## YOUR ASSIGNMENT
Your answer must consist of exactly the lines below, starting with the line with "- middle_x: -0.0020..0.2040" and going on through the line with "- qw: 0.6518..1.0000", and nothing else.

## DATA PROVIDED
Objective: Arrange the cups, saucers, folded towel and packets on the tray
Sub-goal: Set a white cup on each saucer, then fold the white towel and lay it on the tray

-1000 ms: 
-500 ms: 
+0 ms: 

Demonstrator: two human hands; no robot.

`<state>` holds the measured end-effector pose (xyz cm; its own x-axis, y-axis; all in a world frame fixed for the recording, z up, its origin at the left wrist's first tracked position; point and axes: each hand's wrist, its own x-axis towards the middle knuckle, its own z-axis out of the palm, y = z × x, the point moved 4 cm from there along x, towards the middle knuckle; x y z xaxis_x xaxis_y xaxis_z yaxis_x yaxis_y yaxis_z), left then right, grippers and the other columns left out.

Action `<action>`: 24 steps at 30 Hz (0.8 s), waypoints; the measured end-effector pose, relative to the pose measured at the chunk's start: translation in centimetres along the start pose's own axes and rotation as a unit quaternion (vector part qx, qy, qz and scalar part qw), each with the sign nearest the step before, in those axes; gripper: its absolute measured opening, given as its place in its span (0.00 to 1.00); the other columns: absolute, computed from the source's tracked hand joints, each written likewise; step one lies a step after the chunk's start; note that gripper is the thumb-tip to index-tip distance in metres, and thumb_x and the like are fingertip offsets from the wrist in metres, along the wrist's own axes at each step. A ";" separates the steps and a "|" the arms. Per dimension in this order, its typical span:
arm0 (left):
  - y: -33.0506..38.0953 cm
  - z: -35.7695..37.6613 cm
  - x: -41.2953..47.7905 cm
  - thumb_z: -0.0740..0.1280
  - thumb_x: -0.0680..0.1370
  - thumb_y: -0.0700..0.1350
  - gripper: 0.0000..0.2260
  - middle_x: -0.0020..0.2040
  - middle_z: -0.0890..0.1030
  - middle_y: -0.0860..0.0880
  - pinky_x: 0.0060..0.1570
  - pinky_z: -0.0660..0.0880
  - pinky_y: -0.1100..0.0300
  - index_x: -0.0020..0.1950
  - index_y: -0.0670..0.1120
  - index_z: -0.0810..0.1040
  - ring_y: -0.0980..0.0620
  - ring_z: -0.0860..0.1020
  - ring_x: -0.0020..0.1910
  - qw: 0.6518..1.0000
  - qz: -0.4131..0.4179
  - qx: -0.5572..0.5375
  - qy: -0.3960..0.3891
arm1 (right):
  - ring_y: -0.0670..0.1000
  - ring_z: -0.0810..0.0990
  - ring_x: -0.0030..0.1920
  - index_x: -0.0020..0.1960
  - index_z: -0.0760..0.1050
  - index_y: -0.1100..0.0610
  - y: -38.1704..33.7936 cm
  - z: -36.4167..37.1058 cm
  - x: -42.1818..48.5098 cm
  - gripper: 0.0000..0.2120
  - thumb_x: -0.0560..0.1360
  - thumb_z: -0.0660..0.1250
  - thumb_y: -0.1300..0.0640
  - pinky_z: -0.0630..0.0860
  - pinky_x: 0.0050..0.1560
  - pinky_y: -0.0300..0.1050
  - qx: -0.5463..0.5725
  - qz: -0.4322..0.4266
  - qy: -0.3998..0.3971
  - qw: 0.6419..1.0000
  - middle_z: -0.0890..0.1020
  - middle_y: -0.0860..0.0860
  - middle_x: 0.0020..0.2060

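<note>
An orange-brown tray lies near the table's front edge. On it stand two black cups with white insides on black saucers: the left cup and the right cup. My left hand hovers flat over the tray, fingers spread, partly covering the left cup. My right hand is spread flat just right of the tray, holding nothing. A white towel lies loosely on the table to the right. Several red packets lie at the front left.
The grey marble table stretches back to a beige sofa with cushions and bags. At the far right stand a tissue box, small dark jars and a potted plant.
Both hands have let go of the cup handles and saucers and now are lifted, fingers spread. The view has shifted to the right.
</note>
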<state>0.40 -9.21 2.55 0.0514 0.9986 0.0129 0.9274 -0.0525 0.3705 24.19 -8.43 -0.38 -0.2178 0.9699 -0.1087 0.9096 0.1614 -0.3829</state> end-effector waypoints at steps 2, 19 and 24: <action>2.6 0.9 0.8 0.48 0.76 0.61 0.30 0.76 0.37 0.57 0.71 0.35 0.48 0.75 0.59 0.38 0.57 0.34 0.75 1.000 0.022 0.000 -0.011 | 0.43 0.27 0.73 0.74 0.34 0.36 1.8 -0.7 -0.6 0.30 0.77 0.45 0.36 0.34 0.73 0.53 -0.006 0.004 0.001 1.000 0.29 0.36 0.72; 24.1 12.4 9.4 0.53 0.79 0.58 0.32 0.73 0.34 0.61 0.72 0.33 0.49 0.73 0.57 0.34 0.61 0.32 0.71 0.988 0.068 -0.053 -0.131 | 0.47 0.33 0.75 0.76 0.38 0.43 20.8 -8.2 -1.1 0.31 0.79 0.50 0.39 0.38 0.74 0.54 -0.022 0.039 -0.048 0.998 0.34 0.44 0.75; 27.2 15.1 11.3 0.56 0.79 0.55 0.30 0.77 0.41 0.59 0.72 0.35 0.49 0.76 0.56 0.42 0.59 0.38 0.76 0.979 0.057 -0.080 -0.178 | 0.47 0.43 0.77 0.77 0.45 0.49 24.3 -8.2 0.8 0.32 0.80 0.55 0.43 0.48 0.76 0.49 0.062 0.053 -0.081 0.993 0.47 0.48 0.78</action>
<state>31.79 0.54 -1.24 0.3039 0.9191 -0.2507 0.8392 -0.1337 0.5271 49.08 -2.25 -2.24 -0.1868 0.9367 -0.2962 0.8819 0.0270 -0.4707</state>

## EXERCISE RESPONSE
  - middle_x: -0.0020..0.2040
  - middle_z: -0.0890..0.1030
  - middle_y: -0.0860..0.0880
  - pinky_x: 0.0060..0.1570
  - pinky_z: -0.0660..0.0880
  - pinky_y: -0.1100..0.0300
  - index_x: -0.0020..0.1950
  - index_y: -0.0670..0.1120
  - index_z: -0.0810..0.1040
  - ring_y: -0.0980..0.0620
  - ring_z: -0.0860..0.1020
  - ring_x: -0.0020..0.1910
  - qw: 0.6518..1.0000

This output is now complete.